### REQUIREMENT
Pick out each line with the word "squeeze" from the material that follows.

### GIVEN ENTRIES
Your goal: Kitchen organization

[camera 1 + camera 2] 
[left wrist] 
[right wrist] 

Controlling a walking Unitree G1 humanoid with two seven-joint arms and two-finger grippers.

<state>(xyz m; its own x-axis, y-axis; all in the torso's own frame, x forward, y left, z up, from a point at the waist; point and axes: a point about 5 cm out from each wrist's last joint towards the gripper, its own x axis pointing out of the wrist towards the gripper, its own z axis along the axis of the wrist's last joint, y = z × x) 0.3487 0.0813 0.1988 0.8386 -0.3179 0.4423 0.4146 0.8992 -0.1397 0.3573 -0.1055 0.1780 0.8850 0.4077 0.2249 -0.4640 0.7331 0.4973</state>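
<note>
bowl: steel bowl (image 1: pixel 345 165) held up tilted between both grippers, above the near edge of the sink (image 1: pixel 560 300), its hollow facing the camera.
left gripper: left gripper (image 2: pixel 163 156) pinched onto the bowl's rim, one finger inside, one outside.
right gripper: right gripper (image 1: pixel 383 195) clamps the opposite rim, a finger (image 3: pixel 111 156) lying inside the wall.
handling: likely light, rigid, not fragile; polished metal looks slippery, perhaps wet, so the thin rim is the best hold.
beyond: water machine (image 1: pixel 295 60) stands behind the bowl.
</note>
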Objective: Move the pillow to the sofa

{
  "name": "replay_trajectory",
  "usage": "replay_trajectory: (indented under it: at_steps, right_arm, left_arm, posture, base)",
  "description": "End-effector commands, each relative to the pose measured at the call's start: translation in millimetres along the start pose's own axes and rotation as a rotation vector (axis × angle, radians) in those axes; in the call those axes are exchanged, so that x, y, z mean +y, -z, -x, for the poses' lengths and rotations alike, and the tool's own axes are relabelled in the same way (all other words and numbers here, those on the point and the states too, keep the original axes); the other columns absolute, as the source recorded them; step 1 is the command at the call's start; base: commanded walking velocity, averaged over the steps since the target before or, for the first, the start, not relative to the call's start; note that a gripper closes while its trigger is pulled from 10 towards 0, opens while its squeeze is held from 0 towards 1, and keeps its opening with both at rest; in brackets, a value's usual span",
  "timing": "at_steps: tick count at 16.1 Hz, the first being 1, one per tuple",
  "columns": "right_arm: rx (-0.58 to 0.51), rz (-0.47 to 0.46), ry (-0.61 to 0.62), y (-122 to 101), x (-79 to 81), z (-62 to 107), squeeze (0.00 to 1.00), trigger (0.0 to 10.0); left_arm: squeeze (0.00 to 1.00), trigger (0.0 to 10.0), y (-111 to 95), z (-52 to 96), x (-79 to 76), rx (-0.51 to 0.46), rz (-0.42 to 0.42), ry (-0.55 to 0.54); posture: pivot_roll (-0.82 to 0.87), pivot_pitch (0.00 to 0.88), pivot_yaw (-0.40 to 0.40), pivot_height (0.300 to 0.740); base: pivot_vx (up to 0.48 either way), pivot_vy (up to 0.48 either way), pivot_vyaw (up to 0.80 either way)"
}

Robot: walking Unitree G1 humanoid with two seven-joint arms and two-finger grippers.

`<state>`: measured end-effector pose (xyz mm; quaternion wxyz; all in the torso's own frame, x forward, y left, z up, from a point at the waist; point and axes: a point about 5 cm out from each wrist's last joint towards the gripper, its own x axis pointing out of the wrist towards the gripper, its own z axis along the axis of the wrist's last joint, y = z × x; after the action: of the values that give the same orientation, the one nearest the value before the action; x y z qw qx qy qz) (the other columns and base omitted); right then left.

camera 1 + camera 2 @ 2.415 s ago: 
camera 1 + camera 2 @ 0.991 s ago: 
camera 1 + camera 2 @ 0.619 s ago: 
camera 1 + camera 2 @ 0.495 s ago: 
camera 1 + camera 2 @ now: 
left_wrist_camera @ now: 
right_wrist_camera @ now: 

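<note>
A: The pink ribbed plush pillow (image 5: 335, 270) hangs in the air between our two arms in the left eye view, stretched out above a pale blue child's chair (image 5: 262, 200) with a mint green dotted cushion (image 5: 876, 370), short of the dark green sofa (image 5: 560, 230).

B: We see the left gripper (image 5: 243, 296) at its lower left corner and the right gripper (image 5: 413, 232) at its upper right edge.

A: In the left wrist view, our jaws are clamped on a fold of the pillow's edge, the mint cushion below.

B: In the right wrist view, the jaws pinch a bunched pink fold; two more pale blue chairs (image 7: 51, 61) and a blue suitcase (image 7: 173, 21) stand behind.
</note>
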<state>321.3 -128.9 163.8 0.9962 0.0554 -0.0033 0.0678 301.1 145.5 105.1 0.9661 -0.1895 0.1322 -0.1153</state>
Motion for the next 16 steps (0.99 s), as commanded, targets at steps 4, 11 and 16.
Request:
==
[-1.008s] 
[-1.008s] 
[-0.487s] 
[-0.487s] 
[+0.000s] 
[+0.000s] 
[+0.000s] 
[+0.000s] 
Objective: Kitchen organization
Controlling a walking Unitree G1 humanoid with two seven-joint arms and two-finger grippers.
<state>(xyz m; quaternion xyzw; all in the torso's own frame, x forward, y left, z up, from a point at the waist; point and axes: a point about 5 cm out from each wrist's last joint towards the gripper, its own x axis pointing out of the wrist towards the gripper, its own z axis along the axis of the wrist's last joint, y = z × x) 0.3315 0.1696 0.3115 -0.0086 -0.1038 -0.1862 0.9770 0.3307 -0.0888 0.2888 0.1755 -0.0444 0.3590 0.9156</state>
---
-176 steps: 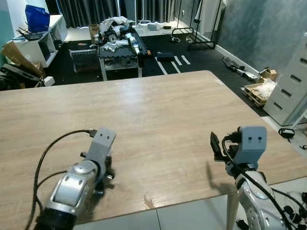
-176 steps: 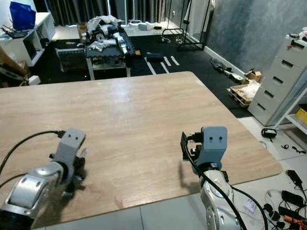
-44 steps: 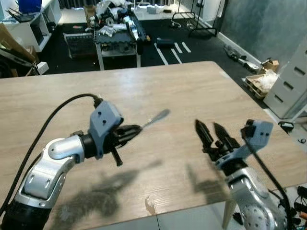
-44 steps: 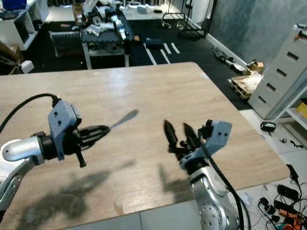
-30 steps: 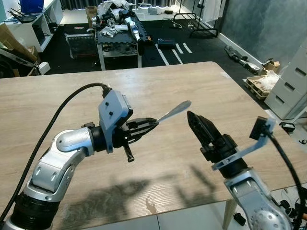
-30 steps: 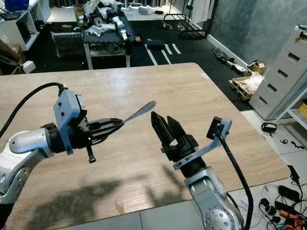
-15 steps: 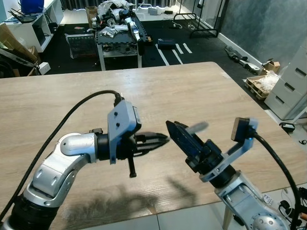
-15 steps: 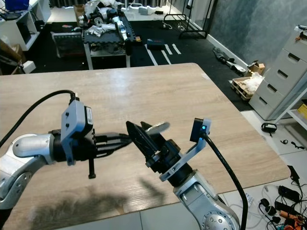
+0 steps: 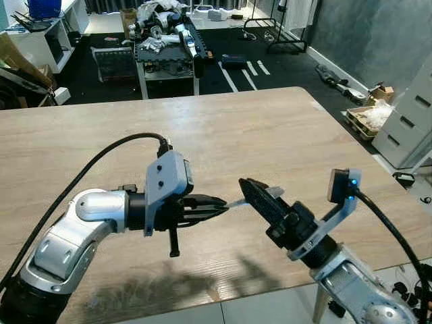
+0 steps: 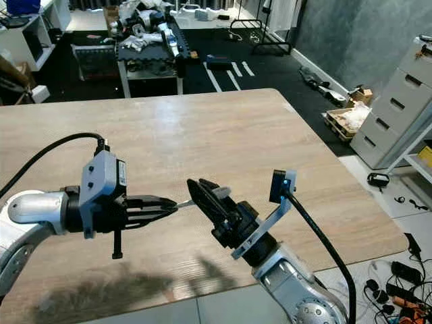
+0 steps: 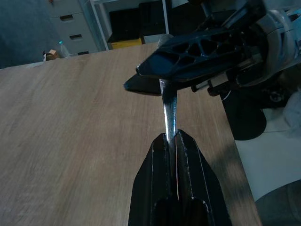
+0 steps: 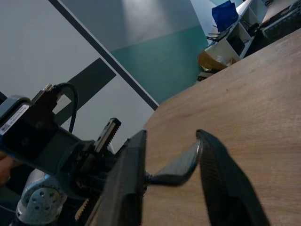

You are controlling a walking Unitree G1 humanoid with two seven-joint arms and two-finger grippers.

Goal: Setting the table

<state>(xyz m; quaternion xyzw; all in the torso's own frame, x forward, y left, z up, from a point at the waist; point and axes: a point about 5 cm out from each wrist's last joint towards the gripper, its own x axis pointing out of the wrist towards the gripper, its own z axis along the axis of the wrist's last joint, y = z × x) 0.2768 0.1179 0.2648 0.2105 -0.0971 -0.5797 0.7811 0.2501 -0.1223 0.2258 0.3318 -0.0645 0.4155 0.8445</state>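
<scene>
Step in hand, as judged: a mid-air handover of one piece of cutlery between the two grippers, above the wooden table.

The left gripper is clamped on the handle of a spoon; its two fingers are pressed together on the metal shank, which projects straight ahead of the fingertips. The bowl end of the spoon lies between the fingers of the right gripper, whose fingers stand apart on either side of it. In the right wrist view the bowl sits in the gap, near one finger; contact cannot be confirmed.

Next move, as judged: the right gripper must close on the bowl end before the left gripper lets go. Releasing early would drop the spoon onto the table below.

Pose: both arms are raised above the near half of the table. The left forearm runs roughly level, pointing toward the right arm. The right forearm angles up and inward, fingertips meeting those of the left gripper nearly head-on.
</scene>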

### RESULT BELOW
  "description": "End-effector commands, each relative to the pose measured at the call's start: translation in millimetres along the start pose's own axes and rotation as a rotation vector (axis × angle, radians) in those axes; in the call those axes are exchanged, so that x, y, z mean +y, -z, -x, for the poses' lengths and rotations alike, and the tool's own axes are relabelled in the same way (all other words and numbers here, those on the point and the states too, keep the original axes); the other columns absolute, as the source recorded them; step 1 is the command at the call's start; base: commanded walking velocity, averaged over the steps since the target before or, for the first, the start, not relative to the call's start; note that a gripper closes while its trigger is pulled from 10 towards 0, opens while its squeeze is held from 0 towards 1, and keeps its opening with both at rest; in brackets, a value's usual span",
  "columns": "right_arm: rx (-0.58 to 0.51), rz (-0.47 to 0.46), ry (-0.61 to 0.62), y (-122 to 101), x (-79 to 81), z (-62 to 107), squeeze (0.00 to 1.00), trigger (0.0 to 10.0); left_arm: squeeze (0.00 to 1.00), trigger (0.0 to 10.0), y (-111 to 95), z (-52 to 96), x (-79 to 76), rx (-0.51 to 0.46), rz (-0.42 to 0.42), ry (-0.55 to 0.54); posture: pivot_roll (-0.82 to 0.87), pivot_pitch (0.00 to 0.88), pivot_yaw (-0.40 to 0.40), pivot_height (0.300 to 0.740); base: pivot_vx (up to 0.48 either way), pivot_vy (up to 0.48 either way), pivot_vyaw (up to 0.80 either way)"

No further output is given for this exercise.